**** Data extract

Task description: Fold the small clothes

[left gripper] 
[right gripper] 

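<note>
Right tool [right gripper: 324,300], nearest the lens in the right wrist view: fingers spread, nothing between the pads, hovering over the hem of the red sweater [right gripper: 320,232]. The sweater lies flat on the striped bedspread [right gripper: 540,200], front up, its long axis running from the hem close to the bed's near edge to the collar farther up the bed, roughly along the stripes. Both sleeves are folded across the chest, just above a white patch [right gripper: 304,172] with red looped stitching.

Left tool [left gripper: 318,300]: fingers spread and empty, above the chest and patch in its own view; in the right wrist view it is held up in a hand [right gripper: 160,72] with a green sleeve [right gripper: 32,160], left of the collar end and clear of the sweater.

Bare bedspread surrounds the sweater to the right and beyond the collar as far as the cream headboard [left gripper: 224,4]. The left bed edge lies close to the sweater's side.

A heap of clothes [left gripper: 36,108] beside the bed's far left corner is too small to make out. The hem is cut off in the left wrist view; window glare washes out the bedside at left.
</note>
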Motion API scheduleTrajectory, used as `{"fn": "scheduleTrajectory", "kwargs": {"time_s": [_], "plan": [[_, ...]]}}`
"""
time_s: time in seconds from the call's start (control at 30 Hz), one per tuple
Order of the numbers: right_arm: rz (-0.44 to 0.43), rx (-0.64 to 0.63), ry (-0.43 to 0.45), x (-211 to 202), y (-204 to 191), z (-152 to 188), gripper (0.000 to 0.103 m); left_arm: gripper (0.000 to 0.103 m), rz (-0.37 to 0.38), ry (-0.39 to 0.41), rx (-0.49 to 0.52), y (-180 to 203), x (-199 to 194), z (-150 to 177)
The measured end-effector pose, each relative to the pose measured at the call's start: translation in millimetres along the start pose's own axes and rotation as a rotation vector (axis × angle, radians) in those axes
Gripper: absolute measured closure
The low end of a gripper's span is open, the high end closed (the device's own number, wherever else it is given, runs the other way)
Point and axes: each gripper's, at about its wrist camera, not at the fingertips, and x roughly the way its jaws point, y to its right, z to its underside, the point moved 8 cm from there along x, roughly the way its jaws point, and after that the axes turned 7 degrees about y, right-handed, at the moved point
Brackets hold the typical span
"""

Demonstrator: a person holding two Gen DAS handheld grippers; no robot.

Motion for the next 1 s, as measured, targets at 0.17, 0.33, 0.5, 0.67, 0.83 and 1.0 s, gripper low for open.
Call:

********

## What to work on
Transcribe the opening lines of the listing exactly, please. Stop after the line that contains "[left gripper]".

## Problem solution
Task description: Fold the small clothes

[left gripper] 

Nothing else belongs in this answer.